▸ **Records from a dataset**:
┄┄┄┄┄┄

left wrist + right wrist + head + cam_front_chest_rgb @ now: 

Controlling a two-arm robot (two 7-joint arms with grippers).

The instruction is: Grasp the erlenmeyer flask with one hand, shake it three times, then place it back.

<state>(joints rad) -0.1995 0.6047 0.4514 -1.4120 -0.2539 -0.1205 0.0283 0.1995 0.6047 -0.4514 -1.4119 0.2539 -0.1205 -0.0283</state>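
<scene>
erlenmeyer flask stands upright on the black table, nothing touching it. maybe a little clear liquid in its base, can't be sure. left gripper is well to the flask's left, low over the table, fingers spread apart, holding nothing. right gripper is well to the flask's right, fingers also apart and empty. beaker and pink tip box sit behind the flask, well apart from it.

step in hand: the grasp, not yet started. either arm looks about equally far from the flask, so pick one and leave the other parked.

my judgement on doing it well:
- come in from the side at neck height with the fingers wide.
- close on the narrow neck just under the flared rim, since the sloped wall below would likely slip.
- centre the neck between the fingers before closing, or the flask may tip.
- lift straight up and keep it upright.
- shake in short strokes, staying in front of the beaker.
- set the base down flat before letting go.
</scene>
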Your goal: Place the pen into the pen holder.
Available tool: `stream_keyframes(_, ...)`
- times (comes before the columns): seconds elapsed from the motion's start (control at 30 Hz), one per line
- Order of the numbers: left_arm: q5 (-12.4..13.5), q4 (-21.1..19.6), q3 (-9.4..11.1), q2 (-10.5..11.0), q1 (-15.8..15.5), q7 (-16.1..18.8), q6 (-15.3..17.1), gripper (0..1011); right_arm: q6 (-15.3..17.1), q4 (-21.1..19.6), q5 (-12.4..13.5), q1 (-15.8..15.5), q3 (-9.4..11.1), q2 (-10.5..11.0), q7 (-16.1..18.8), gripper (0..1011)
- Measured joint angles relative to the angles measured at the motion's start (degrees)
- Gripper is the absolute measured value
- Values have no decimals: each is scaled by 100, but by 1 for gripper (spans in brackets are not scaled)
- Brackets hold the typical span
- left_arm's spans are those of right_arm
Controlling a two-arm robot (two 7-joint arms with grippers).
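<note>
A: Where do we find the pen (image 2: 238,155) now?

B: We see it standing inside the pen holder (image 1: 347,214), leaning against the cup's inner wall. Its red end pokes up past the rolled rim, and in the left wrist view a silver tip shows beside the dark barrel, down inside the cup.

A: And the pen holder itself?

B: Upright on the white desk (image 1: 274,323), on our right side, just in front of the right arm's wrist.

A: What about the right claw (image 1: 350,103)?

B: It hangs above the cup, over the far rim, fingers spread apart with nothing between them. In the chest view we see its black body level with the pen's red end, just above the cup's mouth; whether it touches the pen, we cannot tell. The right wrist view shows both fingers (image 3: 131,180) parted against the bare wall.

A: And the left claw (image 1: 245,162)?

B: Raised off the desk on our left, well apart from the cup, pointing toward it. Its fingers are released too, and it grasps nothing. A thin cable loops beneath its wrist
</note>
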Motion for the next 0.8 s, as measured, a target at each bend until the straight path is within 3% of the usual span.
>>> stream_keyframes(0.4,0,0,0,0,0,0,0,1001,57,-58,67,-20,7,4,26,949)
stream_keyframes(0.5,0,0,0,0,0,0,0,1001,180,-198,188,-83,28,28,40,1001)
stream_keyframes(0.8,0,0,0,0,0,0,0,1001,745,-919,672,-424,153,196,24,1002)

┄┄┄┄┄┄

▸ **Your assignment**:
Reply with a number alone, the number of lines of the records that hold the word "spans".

▸ **Output below**:
2